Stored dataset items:
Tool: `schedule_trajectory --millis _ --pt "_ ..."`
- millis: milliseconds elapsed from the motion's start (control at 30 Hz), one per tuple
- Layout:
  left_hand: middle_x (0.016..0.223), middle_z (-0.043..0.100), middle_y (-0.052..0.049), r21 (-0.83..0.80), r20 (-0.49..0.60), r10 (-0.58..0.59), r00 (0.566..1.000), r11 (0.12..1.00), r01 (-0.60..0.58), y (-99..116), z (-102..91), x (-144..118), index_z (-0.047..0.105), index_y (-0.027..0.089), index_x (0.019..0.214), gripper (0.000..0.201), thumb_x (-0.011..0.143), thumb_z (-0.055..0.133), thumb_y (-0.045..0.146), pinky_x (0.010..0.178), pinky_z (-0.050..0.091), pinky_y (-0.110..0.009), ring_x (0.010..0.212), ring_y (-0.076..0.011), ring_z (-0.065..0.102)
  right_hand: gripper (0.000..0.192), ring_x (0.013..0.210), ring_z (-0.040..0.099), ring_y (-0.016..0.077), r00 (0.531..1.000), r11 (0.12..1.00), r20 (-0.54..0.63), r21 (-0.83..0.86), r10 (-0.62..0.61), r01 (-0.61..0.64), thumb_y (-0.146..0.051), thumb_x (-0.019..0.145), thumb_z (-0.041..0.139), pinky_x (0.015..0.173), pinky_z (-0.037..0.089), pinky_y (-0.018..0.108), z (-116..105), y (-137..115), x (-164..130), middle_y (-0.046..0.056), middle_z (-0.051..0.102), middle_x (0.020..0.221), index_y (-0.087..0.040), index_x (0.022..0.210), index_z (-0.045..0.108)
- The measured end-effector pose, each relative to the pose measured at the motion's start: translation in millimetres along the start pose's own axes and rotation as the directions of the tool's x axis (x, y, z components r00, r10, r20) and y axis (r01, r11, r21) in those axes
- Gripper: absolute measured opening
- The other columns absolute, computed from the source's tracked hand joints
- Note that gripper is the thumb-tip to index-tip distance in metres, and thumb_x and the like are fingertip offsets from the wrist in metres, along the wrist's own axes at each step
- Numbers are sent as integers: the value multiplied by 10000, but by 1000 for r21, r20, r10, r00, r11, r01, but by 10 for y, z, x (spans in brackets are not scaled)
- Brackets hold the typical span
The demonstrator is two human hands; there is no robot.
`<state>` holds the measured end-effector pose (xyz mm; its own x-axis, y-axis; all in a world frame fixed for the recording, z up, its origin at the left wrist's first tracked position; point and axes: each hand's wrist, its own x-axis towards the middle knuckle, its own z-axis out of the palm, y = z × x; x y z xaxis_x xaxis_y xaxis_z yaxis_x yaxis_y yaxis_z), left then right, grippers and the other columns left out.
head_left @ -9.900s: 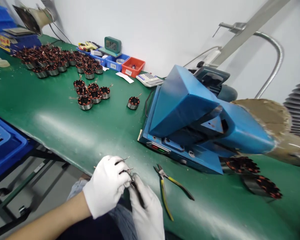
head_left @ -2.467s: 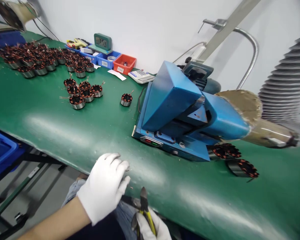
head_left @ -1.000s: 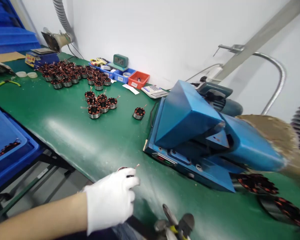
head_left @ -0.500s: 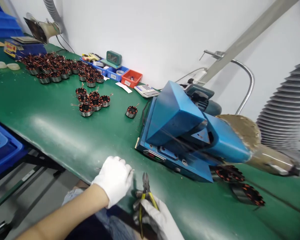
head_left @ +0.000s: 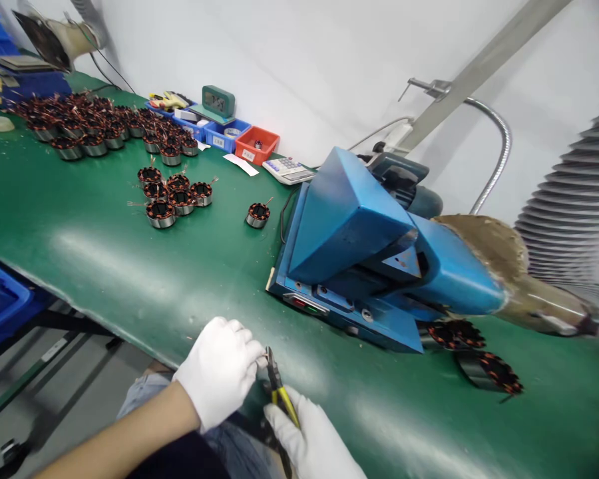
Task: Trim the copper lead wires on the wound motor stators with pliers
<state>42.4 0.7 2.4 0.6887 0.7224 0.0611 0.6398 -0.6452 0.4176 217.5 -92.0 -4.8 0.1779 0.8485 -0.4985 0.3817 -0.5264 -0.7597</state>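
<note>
My left hand (head_left: 222, 372), in a white glove, is closed with its thumb and fingertips pinched together. A short bit of thin wire (head_left: 263, 357) shows at its fingertips; the rest is hidden by the glove. My right hand (head_left: 312, 432), also gloved, grips yellow-handled diagonal cutters (head_left: 278, 386). Their dark jaws point up and left and lie right at the left fingertips, by the wire. The jaws look nearly closed, and part of the handles is hidden by my right hand.
A blue machine (head_left: 349, 226) stands ahead on the green table (head_left: 104, 253). Copper-wound stators (head_left: 160, 214) sit in a group, with a big cluster (head_left: 80, 126) behind. One stator (head_left: 257, 215) stands alone. Larger stators (head_left: 488, 371) lie right. A red bin (head_left: 257, 143) and calculator (head_left: 288, 170) line the wall.
My right hand has raised the cutters and turned them left, bringing the jaws to the left fingertips. The jaws and handles have drawn closer together. The view has shifted slightly.
</note>
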Motion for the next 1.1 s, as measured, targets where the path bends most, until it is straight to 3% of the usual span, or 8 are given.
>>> schedule_trajectory --millis 200,400,633,733,800,900,1033,1100 --pt "791 600 -41 20 51 1 999 1000 -2 2 -25 -1 594 194 816 136 856 469 162 700 382 -386 782 -233 534 374 989 648 273 1000 997 5 -82 7 -7 -500 752 636 883 452 311 56 -23 9 75 738 1017 -237 1009 706" --pt "821 607 -52 6 72 24 997 1000 -24 -20 18 -15 606 187 853 154 890 457 188 750 392 -381 802 -223 535 260 643 630 215 999 996 5 -74 -53 54 -481 795 583 632 470 273 113 -64 47 23 707 666 -248 817 696" --pt "817 620 -32 -4 50 41 998 999 -41 -37 -3 7 603 210 854 179 897 435 169 740 403 -389 794 -226 546 385 587 598 212 986 981 -138 -181 -94 68 -506 868 446 566 444 291 -102 -76 105 50 662 645 -193 852 669" --pt "831 623 -24 -1 14 37 999 999 -37 -21 -24 -8 596 211 882 139 901 460 189 746 426 -400 802 -228 559 372 793 652 277 956 933 -231 -347 -181 93 -449 855 467 714 477 346 -204 2 88 117 718 879 -202 1020 691" --pt "956 626 -46 -27 -102 37 994 999 -40 -4 -52 -66 583 194 955 99 870 543 224 835 433 -418 902 -238 562 412 934 656 288 937 930 -295 -360 -186 71 -400 865 453 781 486 349 -243 79 46 121 698 1088 -239 1200 630" --pt "1134 587 -124 -2 -276 12 961 1000 -13 7 -110 -212 575 134 972 289 764 698 294 959 401 -465 1062 -295 523 455 943 675 234 915 926 -329 -362 -234 107 -309 891 406 780 509 293 -284 211 -9 83 645 1215 -298 1332 516" --pt "1089 609 -169 102 -239 -41 970 992 67 -49 -117 -367 618 99 879 360 659 795 322 918 451 -496 1015 -335 556 521 898 695 194 855 816 -271 -517 -442 258 -196 874 365 714 543 256 -352 405 97 92 639 1163 -309 1374 458" --pt "1122 607 -178 160 -202 -29 979 985 62 -105 -68 -391 638 103 858 336 646 807 302 915 455 -513 1020 -349 561 498 860 697 228 803 725 -279 -642 -527 252 -200 855 376 659 560 302 -391 467 215 130 637 1112 -267 1326 524"
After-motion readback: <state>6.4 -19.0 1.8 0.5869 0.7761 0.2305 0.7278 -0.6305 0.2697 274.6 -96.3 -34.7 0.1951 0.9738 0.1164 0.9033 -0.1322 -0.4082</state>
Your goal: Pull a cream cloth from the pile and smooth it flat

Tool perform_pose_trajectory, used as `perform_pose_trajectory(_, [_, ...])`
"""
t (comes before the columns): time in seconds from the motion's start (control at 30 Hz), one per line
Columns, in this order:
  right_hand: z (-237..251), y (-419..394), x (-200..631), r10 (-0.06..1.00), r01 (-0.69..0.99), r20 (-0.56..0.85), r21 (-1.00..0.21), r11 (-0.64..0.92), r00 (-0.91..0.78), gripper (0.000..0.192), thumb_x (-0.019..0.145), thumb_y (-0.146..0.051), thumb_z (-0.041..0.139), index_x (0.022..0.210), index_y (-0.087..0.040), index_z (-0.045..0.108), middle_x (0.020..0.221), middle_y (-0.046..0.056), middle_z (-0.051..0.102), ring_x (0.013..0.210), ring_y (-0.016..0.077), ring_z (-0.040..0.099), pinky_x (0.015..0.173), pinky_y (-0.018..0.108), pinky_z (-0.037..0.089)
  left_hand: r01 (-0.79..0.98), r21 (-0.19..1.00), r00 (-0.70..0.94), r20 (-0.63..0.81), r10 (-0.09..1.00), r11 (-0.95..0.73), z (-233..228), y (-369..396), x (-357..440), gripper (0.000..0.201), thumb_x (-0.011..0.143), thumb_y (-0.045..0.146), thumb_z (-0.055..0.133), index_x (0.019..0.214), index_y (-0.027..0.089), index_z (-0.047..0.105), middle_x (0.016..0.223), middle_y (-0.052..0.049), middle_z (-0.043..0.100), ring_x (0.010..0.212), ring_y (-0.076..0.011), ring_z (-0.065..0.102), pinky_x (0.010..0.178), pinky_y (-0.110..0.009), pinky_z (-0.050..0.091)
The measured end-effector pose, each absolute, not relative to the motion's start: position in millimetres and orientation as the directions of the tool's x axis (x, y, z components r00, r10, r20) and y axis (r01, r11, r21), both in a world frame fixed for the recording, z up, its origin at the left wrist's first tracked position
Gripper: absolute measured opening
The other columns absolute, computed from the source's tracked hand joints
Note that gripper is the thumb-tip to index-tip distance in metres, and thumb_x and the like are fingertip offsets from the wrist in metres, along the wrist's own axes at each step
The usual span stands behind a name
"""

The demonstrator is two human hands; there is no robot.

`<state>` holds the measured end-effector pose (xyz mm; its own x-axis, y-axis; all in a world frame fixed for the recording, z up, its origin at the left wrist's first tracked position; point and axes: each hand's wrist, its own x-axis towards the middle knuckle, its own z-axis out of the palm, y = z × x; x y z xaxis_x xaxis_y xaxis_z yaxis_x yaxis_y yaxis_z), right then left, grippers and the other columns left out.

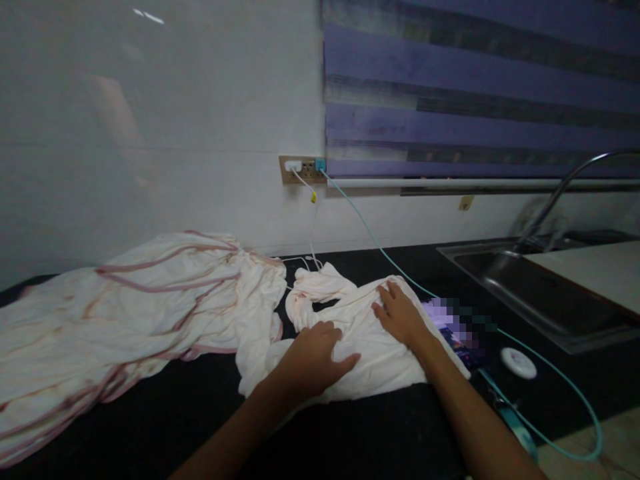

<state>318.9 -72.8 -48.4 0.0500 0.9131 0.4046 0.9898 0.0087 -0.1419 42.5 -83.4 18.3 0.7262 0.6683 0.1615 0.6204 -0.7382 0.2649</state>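
A white cloth garment (380, 360) lies spread and wrinkled on the black countertop (370, 440). On its left part rests my left hand (315, 360), thumb stretched out to the right and fingers apart from it. My right hand (399, 313) lies on the upper right part of the same garment with its fingers spread. Neither hand visibly grips the fabric. Farther left, a large white garment with pink trim (165, 300) is heaped against the wall, and its edge meets the garment under my hands.
Right of the garment lie a phone (453, 333) with a teal cable (377, 243), a round white object (519, 363) and a teal strap (517, 427). A sink (530, 293) with a curved faucet (560, 187) is at right. Plugs sit in a wall socket (307, 170).
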Motion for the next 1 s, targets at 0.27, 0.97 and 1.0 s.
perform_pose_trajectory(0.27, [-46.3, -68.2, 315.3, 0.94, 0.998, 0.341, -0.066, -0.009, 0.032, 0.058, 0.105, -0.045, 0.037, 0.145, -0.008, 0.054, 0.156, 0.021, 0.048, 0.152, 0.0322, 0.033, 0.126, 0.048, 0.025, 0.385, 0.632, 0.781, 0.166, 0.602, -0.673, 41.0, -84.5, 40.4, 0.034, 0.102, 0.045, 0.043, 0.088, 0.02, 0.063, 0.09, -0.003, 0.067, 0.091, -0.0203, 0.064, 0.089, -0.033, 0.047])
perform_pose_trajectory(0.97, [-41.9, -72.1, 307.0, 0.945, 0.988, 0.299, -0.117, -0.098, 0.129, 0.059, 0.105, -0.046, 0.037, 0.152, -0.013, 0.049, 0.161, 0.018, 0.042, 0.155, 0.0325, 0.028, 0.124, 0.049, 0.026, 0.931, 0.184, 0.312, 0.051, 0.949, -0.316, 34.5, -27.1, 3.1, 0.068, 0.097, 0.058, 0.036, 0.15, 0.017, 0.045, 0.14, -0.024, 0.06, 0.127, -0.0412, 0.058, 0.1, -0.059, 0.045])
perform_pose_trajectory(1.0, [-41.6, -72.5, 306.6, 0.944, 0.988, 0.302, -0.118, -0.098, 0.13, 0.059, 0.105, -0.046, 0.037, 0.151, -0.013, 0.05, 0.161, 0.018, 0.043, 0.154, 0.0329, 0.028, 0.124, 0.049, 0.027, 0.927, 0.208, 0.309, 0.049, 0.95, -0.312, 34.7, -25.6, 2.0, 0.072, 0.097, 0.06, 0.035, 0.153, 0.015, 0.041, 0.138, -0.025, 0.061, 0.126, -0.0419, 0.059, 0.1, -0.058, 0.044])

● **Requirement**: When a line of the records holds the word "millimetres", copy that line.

● **Task output**:
- The measured end-effector pose, each relative to the pose measured at the motion's start: translation in millimetres along the start pose's own axes and rotation as the directions of the tool's x axis (x, y, z components r00, r10, r20) and y axis (r01, r11, r21) in those axes
The measured end-effector pose, each absolute, not relative to the motion's start: position in millimetres and orientation as the directions of the tool's x axis (x, y, z components r00, r10, r20) and y axis (r01, r11, r21), both in a world frame fixed for the recording, z up, its origin at the left wrist's first tracked position

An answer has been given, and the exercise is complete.